§ Work to complete: Repeat the listing below in full and exactly, but without its pictures.

§ Supplied data:
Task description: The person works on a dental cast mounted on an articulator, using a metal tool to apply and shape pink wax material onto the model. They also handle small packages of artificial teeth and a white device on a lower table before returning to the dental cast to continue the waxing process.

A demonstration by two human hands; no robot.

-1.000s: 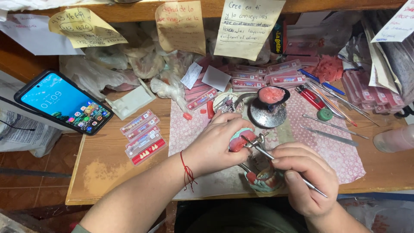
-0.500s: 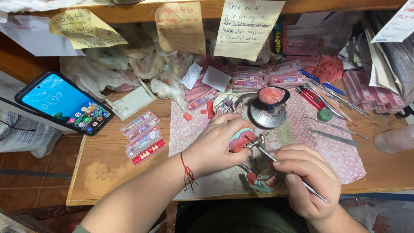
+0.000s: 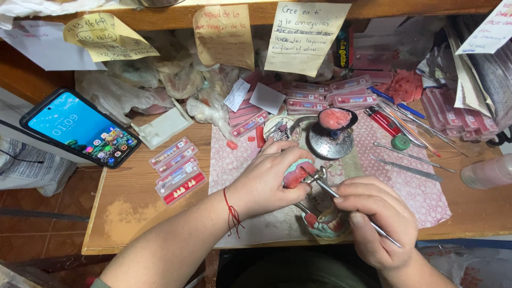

§ Answer section:
Task description: The person works on a dental cast mounted on an articulator, using a metal tool to apply and shape pink wax material onto the model. They also handle small packages of artificial teeth and a white device on a lower table before returning to the dental cast to continue the waxing process.

A demonstration by two human hands; no robot.

-1.000s: 
-0.500s: 
+0.000s: 

The response to the exercise is now finished.